SUPPLIED DATA:
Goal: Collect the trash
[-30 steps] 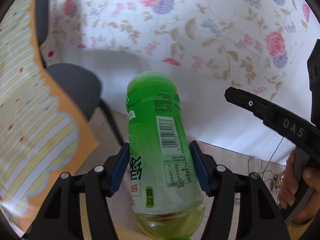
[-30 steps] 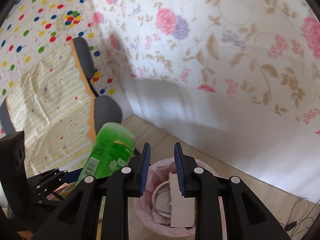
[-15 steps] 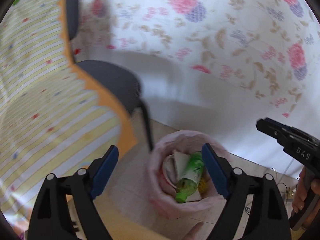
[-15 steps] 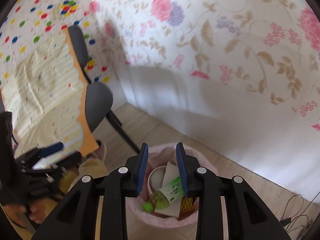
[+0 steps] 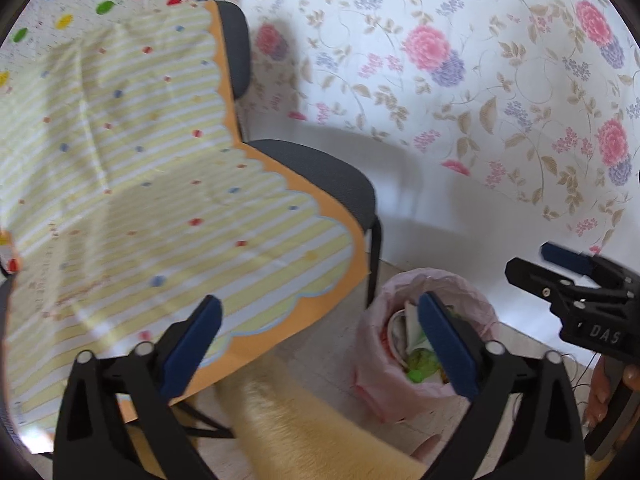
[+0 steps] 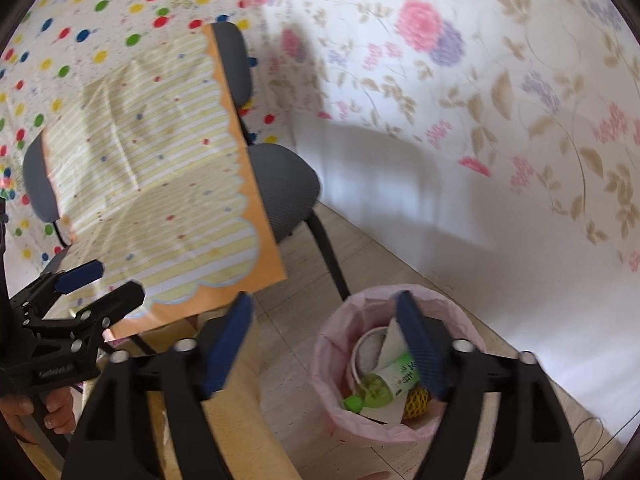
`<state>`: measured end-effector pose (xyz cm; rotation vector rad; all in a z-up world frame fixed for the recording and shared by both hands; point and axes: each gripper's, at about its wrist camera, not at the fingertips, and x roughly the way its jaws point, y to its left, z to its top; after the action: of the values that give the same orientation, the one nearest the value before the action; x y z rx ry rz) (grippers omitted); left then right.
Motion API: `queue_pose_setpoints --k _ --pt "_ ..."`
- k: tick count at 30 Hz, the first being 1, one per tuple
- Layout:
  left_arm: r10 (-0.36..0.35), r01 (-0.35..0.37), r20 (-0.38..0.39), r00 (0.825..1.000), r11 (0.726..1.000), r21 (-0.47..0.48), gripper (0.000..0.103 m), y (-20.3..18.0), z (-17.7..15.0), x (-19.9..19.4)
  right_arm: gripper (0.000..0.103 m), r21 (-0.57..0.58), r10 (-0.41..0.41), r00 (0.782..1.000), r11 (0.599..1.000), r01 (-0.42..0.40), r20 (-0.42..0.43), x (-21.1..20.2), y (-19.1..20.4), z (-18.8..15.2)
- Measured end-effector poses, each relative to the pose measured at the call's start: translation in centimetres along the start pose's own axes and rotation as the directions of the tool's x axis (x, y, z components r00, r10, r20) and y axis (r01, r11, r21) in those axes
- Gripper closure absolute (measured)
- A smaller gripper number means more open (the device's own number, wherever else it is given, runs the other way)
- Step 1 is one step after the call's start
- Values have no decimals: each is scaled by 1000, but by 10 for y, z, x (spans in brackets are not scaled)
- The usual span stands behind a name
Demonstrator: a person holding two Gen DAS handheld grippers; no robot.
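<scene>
A pink-lined trash bin stands on the floor by the wall. In it lies a green drink bottle on paper scraps, a cup and a yellow net. My right gripper hovers above the bin's left side, its jaws opening wide with nothing between them. My left gripper hangs left of the bin, jaws also opening and empty; the bottle shows partly behind its right finger. Each gripper appears in the other's view: the right gripper and the left gripper.
A table under a yellow striped cloth with an orange scalloped edge fills the left. A grey chair stands between the table and the floral wall. A person's tan trouser leg lies below the grippers. A thin cable trails on the floor.
The green bottle left my left gripper and dropped into the bin. Both grippers' jaws spread wide, and both views swung left toward the table and chair.
</scene>
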<state>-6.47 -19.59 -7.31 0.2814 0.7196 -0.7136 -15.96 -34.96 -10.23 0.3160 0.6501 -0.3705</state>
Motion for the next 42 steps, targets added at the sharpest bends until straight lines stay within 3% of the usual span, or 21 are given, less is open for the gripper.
queue_pose_setpoints --k 7,19,42 --pt "103 -103 3 995 995 -4 7 24 -12 -37 13 -81 -1 1000 997 3 21 -25 34 8" --pt "240 -237 4 971 960 -149 7 82 -34 -83 11 -166 -9 999 986 15 37 -54 62 7" --pt "256 -257 -29 966 950 -180 7 96 -41 -82 11 -169 4 1000 986 -1 13 -48 66 2"
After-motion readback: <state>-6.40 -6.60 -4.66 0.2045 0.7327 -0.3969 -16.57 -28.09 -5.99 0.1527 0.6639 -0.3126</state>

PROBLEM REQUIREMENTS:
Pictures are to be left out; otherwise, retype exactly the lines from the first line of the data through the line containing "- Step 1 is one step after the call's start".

RESULT FOR THIS EXERCISE:
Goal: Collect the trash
[-30 steps] 
[-30 steps] 
[-15 steps] 
[-15 steps] 
[+0 steps] 
[+0 steps] 
`<state>`: measured end-effector pose (xyz cm; rotation vector rad; all in a z-up world frame fixed for the recording and shared by both hands; point and axes: each gripper's, at about its wrist camera, not at the fingertips, and x roughly the way its jaws point, y to its left, z to its top; after the action: of the values that give the same orientation, the one nearest the value before the action; x y z rx ry rz) (grippers omitted); left then right.
Motion API: `queue_pose_setpoints --k _ --pt "_ ..."`
- k: tick count at 30 Hz, the first being 1, one per tuple
- Layout:
  left_arm: r10 (-0.36..0.35), r01 (-0.35..0.37), r20 (-0.38..0.39), r00 (0.825..1.000), r11 (0.726..1.000), r21 (-0.47..0.48), gripper (0.000..0.103 m), y (-20.3..18.0), z (-17.7..15.0), x (-19.9..19.4)
  right_arm: gripper (0.000..0.103 m), r21 (-0.57..0.58), r10 (-0.41..0.41), r00 (0.782..1.000), r11 (0.599..1.000), r01 (-0.42..0.40), r20 (-0.42..0.43), x (-21.1..20.2), y (-19.1..20.4), z (-18.8..15.2)
- Measured end-effector poses, each relative to the pose measured at the call's start: translation in centimetres along the start pose's own axes and rotation as the directions of the tool's x axis (x, y, z components r00, r10, r20) and y axis (r01, r11, r21) in those axes
- Gripper closure absolute (measured)
- A smaller gripper number means more open (the device's own number, wherever else it is given, runs the other way)
- Step 1 is one step after the call's start

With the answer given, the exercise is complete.